━━ Provided records

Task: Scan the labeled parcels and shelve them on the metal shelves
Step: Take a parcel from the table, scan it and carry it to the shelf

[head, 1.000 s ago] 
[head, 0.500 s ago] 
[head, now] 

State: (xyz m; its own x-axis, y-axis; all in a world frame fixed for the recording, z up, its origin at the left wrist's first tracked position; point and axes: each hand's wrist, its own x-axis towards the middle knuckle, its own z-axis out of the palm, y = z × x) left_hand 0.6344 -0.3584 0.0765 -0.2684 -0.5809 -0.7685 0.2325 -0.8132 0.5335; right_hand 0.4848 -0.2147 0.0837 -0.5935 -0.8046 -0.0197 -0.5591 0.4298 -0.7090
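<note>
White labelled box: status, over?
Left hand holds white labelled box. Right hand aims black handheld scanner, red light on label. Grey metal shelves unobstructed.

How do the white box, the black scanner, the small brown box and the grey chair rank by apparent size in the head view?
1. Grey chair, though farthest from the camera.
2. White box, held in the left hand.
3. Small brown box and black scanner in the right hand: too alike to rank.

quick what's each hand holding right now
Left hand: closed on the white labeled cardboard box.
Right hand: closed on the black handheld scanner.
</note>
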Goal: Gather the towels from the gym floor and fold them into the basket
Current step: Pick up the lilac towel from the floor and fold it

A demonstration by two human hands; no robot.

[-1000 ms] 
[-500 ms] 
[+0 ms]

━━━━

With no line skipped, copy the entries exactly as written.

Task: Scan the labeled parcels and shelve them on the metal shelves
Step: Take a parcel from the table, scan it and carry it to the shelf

[head, 1.000 s ago] 
[head, 0.500 s ago] 
[head, now] 

State: (xyz m; its own x-axis, y-axis; all in a world frame fixed for the recording, z up, its origin at the left wrist's first tracked position; point and axes: each hand's wrist, its own x-axis towards the middle knuckle, its own z-axis out of the palm, y = z × x) left_hand 0.6344 -0.3584 0.0765 -0.2684 -0.5809 -0.7685 0.2325 -0.8132 0.5335; right_hand 0.4848 -0.2147 0.0837 -0.5935 -0.8046 -0.0197 -0.5591 0.4298 -0.7090
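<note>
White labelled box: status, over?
Left hand holds white labelled box. Right hand aims black handheld scanner, red light on label. Grey metal shelves unobstructed.

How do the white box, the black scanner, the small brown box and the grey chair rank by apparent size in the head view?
1. Grey chair, though farthest from the camera.
2. White box, held in the left hand.
3. Small brown box and black scanner in the right hand: too alike to rank.

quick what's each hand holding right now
Left hand: closed on the white labeled cardboard box.
Right hand: closed on the black handheld scanner.
</note>
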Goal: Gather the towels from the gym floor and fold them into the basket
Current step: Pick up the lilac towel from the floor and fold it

A demonstration by two human hands; no robot.

[-1000 ms] 
[-500 ms] 
[+0 ms]

The output returned above is complete.